▸ Given information
+++
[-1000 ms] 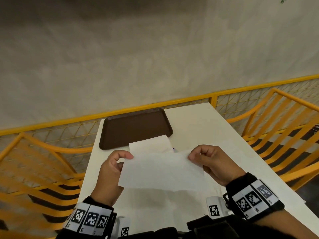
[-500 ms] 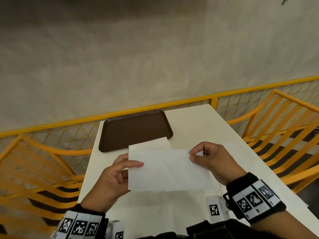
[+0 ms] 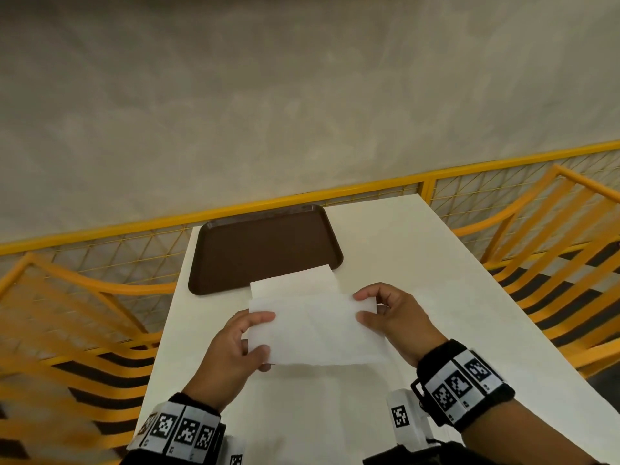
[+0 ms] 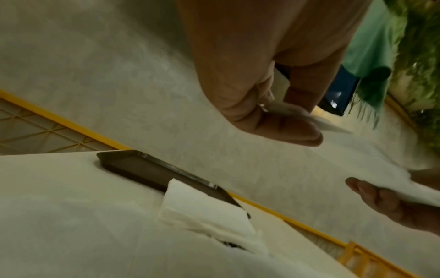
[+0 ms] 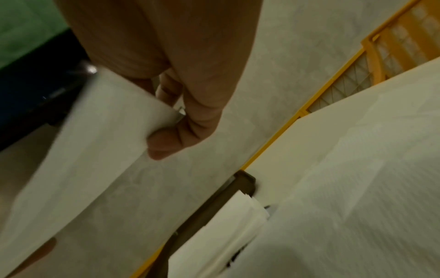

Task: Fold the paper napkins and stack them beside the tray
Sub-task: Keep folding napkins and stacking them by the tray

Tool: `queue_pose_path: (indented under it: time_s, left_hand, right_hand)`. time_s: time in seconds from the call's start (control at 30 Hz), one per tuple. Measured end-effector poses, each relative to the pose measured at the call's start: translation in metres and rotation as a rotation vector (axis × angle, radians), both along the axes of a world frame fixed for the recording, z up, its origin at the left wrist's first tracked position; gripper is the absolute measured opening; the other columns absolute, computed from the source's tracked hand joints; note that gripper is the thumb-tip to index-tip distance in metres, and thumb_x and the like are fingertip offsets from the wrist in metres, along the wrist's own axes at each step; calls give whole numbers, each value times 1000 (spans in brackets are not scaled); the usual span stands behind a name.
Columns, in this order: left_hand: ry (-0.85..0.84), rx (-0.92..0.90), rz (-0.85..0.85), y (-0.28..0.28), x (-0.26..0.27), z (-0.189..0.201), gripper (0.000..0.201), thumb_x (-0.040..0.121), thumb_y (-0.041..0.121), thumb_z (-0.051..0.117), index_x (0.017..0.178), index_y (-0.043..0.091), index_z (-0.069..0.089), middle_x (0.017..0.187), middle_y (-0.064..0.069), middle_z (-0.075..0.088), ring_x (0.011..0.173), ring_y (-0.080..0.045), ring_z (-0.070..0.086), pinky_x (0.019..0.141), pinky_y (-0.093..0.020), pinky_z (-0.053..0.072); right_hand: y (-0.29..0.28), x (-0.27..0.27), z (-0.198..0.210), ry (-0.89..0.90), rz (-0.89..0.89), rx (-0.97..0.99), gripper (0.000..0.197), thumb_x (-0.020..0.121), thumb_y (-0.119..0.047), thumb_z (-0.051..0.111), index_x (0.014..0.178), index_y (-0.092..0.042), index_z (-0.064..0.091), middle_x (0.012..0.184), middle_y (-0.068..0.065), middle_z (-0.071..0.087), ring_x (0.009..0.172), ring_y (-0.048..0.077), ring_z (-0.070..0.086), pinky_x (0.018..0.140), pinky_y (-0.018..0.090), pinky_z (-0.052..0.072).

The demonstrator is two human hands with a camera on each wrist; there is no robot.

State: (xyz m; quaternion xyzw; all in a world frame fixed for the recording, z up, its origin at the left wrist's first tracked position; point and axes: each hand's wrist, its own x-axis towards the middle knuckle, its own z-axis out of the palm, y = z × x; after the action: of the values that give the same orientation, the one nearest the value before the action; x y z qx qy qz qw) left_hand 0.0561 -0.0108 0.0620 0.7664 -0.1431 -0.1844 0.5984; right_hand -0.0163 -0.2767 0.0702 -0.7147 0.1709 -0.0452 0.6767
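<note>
I have the paper napkin [image 3: 315,330] held flat above the white table [image 3: 419,263], stretched between both hands at the near middle of the tabletop. My left hand [image 3: 235,350] pinches its left edge, thumb on top and fingers underneath. My right hand [image 3: 392,317] pinches the right edge, fingers curled, thumb against the sheet. In the right wrist view the paper [image 5: 100,135] runs off blurred, so I can't tell whether it is already doubled over. Just beyond the held sheet lies a stack of folded napkins [image 3: 295,283] on the table, its far corner lapping the near rim of the brown tray [image 3: 265,246]. Yellow chairs [image 3: 550,246] and a yellow railing [image 3: 134,226] surround the table.
</note>
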Motion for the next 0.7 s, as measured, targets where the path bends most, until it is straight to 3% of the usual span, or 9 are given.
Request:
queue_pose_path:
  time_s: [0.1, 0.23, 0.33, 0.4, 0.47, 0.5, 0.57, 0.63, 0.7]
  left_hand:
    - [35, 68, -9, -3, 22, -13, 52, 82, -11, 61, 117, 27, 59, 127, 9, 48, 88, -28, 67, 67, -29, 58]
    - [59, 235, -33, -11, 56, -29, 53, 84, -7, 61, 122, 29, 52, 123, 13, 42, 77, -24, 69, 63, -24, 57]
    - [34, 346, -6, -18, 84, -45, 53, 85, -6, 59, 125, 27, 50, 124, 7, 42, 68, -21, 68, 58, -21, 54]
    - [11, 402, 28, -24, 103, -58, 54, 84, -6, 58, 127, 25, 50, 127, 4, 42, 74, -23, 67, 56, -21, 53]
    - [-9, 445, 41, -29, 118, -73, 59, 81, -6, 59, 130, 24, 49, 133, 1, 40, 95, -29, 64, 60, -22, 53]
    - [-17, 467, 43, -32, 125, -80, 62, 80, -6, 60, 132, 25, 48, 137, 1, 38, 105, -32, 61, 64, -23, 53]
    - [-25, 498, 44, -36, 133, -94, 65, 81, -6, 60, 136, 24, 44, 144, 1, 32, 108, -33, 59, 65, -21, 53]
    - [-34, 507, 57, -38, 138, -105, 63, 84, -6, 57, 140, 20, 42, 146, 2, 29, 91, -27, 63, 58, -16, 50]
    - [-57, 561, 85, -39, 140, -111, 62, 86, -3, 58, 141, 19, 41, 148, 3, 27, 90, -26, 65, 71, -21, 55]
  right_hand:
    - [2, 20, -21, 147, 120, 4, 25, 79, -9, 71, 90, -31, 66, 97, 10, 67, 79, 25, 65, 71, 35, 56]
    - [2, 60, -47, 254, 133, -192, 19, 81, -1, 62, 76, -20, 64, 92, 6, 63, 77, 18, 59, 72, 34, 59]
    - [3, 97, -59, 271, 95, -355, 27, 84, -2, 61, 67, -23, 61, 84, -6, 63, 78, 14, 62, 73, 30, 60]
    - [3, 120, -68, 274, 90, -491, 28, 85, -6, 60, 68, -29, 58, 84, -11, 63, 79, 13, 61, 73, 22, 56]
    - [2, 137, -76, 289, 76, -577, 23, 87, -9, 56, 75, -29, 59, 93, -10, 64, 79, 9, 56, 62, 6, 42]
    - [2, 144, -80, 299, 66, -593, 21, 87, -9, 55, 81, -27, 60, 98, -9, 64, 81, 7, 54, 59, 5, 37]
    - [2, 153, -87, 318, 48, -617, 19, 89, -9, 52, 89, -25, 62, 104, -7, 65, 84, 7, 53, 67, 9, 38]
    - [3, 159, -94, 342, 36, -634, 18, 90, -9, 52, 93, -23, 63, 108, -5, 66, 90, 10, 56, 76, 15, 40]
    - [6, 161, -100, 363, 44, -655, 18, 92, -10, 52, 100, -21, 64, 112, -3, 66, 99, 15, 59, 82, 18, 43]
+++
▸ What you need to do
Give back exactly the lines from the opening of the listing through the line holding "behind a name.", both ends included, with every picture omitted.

▸ Answer to the exercise
[-1000 ms] 
[-500 ms] 
[+0 ms] 
[+0 ms] 
[+0 ms] 

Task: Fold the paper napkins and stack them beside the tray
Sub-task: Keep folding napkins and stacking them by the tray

Tool: `queue_pose_path: (indented under it: time_s, left_hand, right_hand)`. time_s: time in seconds from the call's start (control at 30 Hz), one per tuple. Measured end-effector poses, each relative to the pose measured at the call's start: translation in metres and rotation as a rotation vector (axis × angle, radians), both along the axes of a world frame fixed for the recording, z up, its origin at the left wrist's first tracked position; gripper is the absolute measured opening; the other columns absolute, computed from the source's tracked hand joints; note that gripper is the thumb-tip to index-tip distance in metres, and thumb_x and the like are fingertip offsets from the wrist in metres, along the wrist's own axes at each step; calls give whole numbers, each value times 1000 (spans in brackets are not scaled); the usual span stands behind a name.

The answer has been written out completely.